A metáfora evidencia o lugar fundamental ocupado por tradição e autoridade na educação. No entanto, e esse é o ponto central de A crise na educação, temos de lidar com uma situação na qual a perda de ambas é definitiva.31 “Isso quer dizer que não se pode, onde quer que a crise haja ocorrido no mundo moderno, ir simplesmente em frente, e tampouco simplesmente voltar para trás”, “como se apenas nos houvéssemos como que extraviado do caminho certo, sendo livres para, a qualquer momento, reencontrar o rumo”, mas “ao considerar os princípios da educação temos de levar em conta esse processo de estranhamento do mundo” (ARENDT, 1990a, p. 245).

A educação, portanto, está diante de um impasse. Deve apresentar aos mais novos o mundo como ele é, o que supõe que os educadores saibam como ele é. Esse saber, por sua vez, não se refere ao seu ponto de vista particular, mas ao mundo comum, do qual são representantes e cuja tradição, que se perdeu, devem transmitir.

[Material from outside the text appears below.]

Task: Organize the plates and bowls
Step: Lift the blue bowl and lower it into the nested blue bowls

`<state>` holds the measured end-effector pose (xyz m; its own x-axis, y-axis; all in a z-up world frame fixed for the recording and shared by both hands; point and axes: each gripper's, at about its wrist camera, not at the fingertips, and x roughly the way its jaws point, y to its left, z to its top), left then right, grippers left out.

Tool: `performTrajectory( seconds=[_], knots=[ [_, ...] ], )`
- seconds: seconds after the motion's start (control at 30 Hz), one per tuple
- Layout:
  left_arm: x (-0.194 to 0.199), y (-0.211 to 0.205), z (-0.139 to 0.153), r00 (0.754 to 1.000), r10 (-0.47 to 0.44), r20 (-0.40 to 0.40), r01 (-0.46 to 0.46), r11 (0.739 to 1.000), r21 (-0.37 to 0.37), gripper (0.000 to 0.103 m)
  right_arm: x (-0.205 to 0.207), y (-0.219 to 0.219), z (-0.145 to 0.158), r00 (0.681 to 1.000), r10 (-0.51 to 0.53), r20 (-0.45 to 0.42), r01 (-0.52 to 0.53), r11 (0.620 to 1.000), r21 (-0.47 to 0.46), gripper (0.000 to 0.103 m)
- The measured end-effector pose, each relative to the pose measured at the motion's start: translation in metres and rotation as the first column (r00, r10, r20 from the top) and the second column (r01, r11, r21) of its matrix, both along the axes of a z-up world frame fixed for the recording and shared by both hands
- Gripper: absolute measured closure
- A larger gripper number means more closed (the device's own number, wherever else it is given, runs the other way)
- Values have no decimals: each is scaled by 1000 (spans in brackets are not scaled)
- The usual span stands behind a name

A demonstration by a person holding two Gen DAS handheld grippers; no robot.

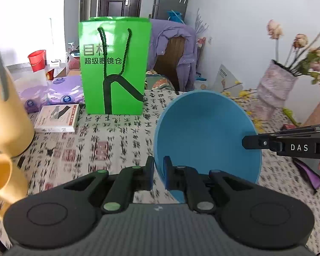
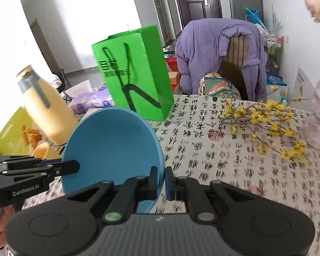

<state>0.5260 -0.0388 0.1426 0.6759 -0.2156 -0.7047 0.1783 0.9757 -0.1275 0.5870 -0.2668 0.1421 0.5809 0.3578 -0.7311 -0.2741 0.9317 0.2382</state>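
**Blue bowl held by both grippers at opposite rim points, clear of table**

Blue bowl (image 1: 207, 143) was pinched at its rim by both tools. The left gripper (image 1: 159, 170) had its blue pads (image 1: 166, 171) closed on the near-left edge of the rim, one pad inside the wall and one outside, with only the wall's thickness between them. The right gripper (image 2: 162, 181) was clamped the same way on the opposite side of the rim; in the left wrist view its black fingers came in from the right and met the bowl's far-right edge. Nothing else was held by either tool.

Position: bowl was tipped up so that its inside faced both cameras, apparently lifted off the calligraphy-print tablecloth (image 1: 108, 140), with cloth visible below its lower edge. No contact with any neighbour could be seen.

Handling judgement: the wall looked thin, rigid and matte, probably plastic or melamine, so likely light and not easily broken. A smooth sloping wall may slip out of a narrow pad grip if the two hands drift apart or twist unequally. The rim was the only practical hold; two opposed pinches suit it.

Surroundings: green paper bag (image 1: 115, 64) stood behind the bowl; yellow bottle (image 1: 4, 106) and yellow mug (image 1: 2, 175) to the left; a spray of yellow flowers (image 2: 266, 117) lay on the cloth to the right. No plates or other bowls were in view, so the destination could not be told.
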Motion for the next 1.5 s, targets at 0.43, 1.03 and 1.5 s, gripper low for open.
performTrajectory(
  seconds=[0.43, 1.03, 1.5],
  knots=[
    [-144, -19, 39, 997, -35, 72, 37, 999, -28, 93, -147, -24, 49, 997, 7, 77, -7, 1000, -4, 96],
    [-292, -16, 20, 994, -49, 96, 58, 994, -91, 93, -307, -31, 31, 995, 34, 96, -32, 999, -23, 95],
    [-319, -18, 0, 996, -61, 63, 67, 993, -99, 93, -340, -32, 10, 997, 32, 65, -30, 999, -18, 95]
  ],
)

O problema da educação no mundo moderno está no fato de, por sua natureza, não poder esta abrir mão nem da autoridade, nem da tradição, e ser obrigada, apesar disso, a caminhar num mundo que não é estruturado nem pela autoridade nem tampouco mantido coeso pela tradição (ARENDT, 1990a, p. 245-246).

30 Sobre “chegar atrasado ao mundo”, ver também N. Levinson, que constata que, na educação, os

alunos sempre se defrontarão com as injustiças que os precedem, pelas quais não têm culpa nenhuma, mas com as quais, apesar disso, deverão lidar (2001, p. 11-36).

Esse é o ponto central da crise na educação – uma crise para a qual também Arendt não indica nenhuma solução. A autora apenas constata que é preciso “aplicar exclusivamente a ele (o âmbito da educação) um conceito de autoridade e uma atitude face ao passado que lhe são apropriados mas não possuem validade geral” (ARENDT, 1990a, p. 246). Ela, porém, não explica o que vem a ser esse “conceito apropriado”.